In Figure 4, it seems that the choice of when to apply the force field (at 70% in their experiments) plays an important role in changes to the output quality. Would starting the force field earlier in the sampling, or with a higher coefficient, substantially modify the results shown in this figure?

审稿意见
3

This paper introduces DiffForce, an extension of DiffAb (Luo et al. 2022), which adds a physics-based force field to guide the reverse diffusion process for antigen-conditioned antibody design. The integration of the force field builds on previous work by Komorowska et al. (2024) but allows for residue-specific and orientation-specific terms due to a novel method for predicting the final residue identities and orientations. The authors compare the method to DiffAb and show that DiffForce results in improved amino acid recovery and more energetically favourable complexes.
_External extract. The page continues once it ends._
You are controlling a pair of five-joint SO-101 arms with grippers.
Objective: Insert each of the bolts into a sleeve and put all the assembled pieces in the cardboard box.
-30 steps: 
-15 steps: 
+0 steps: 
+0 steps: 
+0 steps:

Currently, I would recommend to reject this paper for the following reasons: (1) It is difficult to follow which parts of the theory are novel – most of the framework follows DiffAb and equations 2-9 seem to come from Komorowska et al. (2024), despite claims like “We have derived an approach...” (2) The predictions of the final residue identity and orientation seem to be novel, but it is unclear how these are actually implemented and there is a significant concern about data leakage (see below).

优点

• The paper outlines a potentially promising approach for combining MD simulations with pretrained diffusion models. • The theory seems to be well-motivated, assuming we can estimate s0 and O0 effectively • The improved energy scores show that the addition of MD is indeed resulting in generated CDRs with lower energy. • The sequence recovery is marginally better than that of DiffAb.

缺点

• While the energy demonstrations are important, they are not surprising considering the only difference between this and DiffAb should be improved energy minimization. It would also be useful to see plots in aggregate rather than individual structures which can be cherry-picked. • An important part of this work is the estimation of the final residues and orientations, however the equations for these seem to depend on information which should not be available at inference time. The incorporation of information from earlier timesteps would give this model a significant unfair advantage. In particular: o Eq. 12: Estimating sj0 conditioned on sj0? o Eq. 14: Same question – we should not have access to Rs for s < t. Are we performing a rollout of the reverse diffusion trajectory without the force field at each time step? • It is not clear that normalizing forces is appropriate as this may cause the structure to exit stable equilibria where the magnitude of force should be small • A motivation for incorporating physics is improved generalizability to unseen data, however this is not tested in the experiments

问题

• (small) The use of computational methods is motivated by the ethical concerns of animal testing – what about phage display? • Eq. 2: “no explicit notion of the variable y” - isn’t “y” just “C” (conditioning on the rest of the complex) • 4.3.2: “particularly noticeable at earlier timesteps” - is this with T=100? What do timesteps 20-30 look like?

撤稿通知

I have read and agree with the venue's withdrawal policy on behalf of myself and my co-authors.

评论

Thank you for the feedback given. We are going to improve our paper according to your detailed suggestions.